_Aim of the exercise:_ From the first line of the material below to the line containing "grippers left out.", repeat every line exactly and add nothing.
= Beginning of Section =
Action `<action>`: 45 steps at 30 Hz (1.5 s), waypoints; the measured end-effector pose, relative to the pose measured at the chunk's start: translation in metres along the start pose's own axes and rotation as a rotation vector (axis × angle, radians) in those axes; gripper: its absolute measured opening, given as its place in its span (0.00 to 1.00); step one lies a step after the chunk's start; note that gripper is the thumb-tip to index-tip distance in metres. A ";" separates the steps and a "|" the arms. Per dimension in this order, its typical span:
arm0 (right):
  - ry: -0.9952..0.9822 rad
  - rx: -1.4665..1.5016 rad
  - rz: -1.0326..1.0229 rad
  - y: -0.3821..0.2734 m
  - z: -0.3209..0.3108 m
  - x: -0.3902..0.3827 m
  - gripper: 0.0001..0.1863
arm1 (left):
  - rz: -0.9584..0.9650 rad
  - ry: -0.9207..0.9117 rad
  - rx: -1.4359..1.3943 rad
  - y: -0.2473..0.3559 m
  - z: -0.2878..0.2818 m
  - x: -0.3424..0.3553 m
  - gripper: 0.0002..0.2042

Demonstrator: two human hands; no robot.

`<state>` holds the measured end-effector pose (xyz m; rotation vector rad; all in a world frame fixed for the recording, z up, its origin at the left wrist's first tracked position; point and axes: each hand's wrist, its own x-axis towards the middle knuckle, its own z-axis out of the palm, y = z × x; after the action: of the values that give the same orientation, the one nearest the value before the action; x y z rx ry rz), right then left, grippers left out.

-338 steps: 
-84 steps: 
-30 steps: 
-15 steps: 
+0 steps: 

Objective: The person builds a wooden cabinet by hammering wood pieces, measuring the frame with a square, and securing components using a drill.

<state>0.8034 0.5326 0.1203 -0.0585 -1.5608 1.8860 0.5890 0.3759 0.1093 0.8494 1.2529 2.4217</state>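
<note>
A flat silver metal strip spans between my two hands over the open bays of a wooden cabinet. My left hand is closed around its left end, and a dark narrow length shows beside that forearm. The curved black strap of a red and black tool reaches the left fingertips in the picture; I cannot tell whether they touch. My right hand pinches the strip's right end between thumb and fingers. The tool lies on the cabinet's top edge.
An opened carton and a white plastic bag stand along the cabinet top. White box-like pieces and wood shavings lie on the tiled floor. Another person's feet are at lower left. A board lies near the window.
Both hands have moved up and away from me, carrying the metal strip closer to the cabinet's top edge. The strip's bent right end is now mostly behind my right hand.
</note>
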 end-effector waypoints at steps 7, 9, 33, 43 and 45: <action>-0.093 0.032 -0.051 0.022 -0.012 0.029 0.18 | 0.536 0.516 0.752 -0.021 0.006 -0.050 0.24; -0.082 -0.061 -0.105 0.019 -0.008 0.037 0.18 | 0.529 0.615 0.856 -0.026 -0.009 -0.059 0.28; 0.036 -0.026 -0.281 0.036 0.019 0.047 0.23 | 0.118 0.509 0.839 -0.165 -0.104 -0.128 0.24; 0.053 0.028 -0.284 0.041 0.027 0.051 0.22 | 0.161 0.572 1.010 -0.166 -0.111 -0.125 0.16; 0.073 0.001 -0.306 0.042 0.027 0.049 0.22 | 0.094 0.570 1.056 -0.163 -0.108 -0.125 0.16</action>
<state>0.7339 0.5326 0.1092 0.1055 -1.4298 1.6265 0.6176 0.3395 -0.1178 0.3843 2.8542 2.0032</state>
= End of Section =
_Expected answer:_
Action `<action>`: 45 steps at 30 Hz (1.5 s), waypoints; the measured end-effector pose, relative to the pose measured at the chunk's start: translation in metres along the start pose's own axes and rotation as a rotation vector (axis × angle, radians) in those axes; gripper: its absolute measured opening, given as its place in its span (0.00 to 1.00); step one lies a step after the chunk's start; note that gripper is the thumb-tip to index-tip distance in metres. A ";" separates the steps and a "|" the arms. Per dimension in this order, its typical span:
arm0 (right):
  - ry: -0.9952..0.9822 rad
  - rx: -1.4665..1.5016 rad
  - rz: -1.0326..1.0229 rad
  - y: -0.3821..0.2734 m
  - z: -0.3209..0.3108 m
  - x: -0.3902..0.3827 m
  - gripper: 0.0001..0.1863
arm1 (left):
  - rz: -0.9584..0.9650 rad
  - ry: -0.9207..0.9117 rad
  - rx: -1.4359..1.3943 rad
  - y: -0.2473..0.3559 m
  - z: -0.2878..0.2818 m
  - x: -0.3424..0.3553 m
  - gripper: 0.0002..0.2042

Demonstrator: two human hands; no robot.

`<state>` holds the measured end-effector pose (xyz m; rotation vector rad; all in a world frame fixed for the recording, z up, its origin at the left wrist's first tracked position; point and axes: each hand's wrist, its own x-axis towards the middle knuckle, its own z-axis out of the palm, y = z × x; after the action: of the values that give the same orientation, the one nearest the value before the action; x y z rx ry rz), right then left, grippers left out.

That completes the response.